A finalist of the for the 2022 Edgar Award for Best Fact Crime



The inside story of how a courageous FBI informant helped to bring down the KKK organization responsible for a brutal civil rights–era killing.

By early 1966, the work of Vernon Dahmer was well known in south Mississippi. A light-skinned Black man, he was a farmer, grocery store owner, and two-time president of the Forrest County chapter of the NAACP. He and Medgar Evers founded a youth NAACP chapter in Hattiesburg, and for years after Evers’s assassination Dahmer was the chief advocate for voting rights in a county where Black registration was shamelessly suppressed. This put Dahmer in the crosshairs of the White Knights, with headquarters in nearby Laurel. Already known as one of the most violent sects of the KKK in the South, the group carried out his murder in a raid that burned down his home and store.


A year before, Tom Landrum, a young, unassuming member of a family with deep Mississippi roots, joined the Klan to become an FBI informant. He penetrated the White Knights’ secret circles, recording almost daily journal entries. He risked his life, and the safety of his young family, to chronicle extensively the clandestine activities of the Klan. Veteran journalist Curtis Wilkie draws on his exclusive access to Landrum’s journals to re-create these events—the conversations, the incendiary nighttime meetings, the plans leading up to Dahmer’s murder and its erratic execution—culminating in the conviction and imprisonment of many of those responsible for Dahmer’s death.

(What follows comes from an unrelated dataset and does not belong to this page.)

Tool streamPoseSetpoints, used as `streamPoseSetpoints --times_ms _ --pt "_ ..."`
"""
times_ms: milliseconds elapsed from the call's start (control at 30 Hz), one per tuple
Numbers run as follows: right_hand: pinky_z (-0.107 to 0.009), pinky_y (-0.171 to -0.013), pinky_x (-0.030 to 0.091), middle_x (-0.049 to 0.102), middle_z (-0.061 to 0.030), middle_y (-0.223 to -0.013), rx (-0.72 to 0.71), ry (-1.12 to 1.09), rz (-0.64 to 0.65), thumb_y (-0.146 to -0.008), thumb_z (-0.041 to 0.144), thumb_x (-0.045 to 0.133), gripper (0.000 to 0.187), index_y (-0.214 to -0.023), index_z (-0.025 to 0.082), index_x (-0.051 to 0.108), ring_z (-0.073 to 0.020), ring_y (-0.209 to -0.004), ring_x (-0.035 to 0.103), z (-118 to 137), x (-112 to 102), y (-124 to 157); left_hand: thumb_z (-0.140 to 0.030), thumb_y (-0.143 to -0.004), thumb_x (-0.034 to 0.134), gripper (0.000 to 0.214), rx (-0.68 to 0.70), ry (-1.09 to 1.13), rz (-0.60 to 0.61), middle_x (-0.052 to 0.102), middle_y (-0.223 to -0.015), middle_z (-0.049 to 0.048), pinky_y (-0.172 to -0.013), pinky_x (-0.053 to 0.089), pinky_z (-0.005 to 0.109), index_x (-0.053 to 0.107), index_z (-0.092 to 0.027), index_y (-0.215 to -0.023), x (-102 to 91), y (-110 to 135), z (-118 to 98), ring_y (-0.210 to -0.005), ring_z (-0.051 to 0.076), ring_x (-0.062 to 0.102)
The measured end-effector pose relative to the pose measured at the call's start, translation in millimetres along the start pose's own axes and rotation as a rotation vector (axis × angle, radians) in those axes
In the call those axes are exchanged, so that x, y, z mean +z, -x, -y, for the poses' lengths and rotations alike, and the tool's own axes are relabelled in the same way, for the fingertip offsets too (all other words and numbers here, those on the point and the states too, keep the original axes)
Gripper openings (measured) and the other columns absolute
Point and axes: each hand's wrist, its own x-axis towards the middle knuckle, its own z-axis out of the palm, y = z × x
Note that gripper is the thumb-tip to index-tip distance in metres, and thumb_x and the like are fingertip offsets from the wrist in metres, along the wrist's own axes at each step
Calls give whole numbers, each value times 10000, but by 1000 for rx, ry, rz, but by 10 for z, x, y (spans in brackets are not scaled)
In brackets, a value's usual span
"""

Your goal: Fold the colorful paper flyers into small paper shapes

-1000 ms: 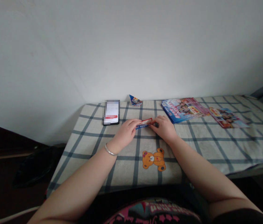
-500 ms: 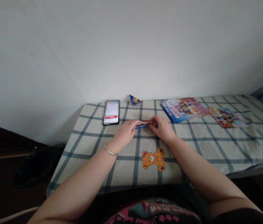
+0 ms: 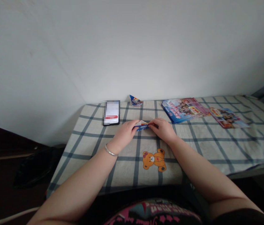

In riveting detail, When Evil Lived in Laurel plumbs the nature and harrowing consequences of institutional racism, and brings fresh light to this chapter in the history of civil rights in the South—one with urgent implications for today.

Curtis Wilkie covered civil rights activity in Mississippi in the 1960s and afterward served as a national and international correspondent for a quarter century at the Boston Globe. He lives in Oxford, Mississippi.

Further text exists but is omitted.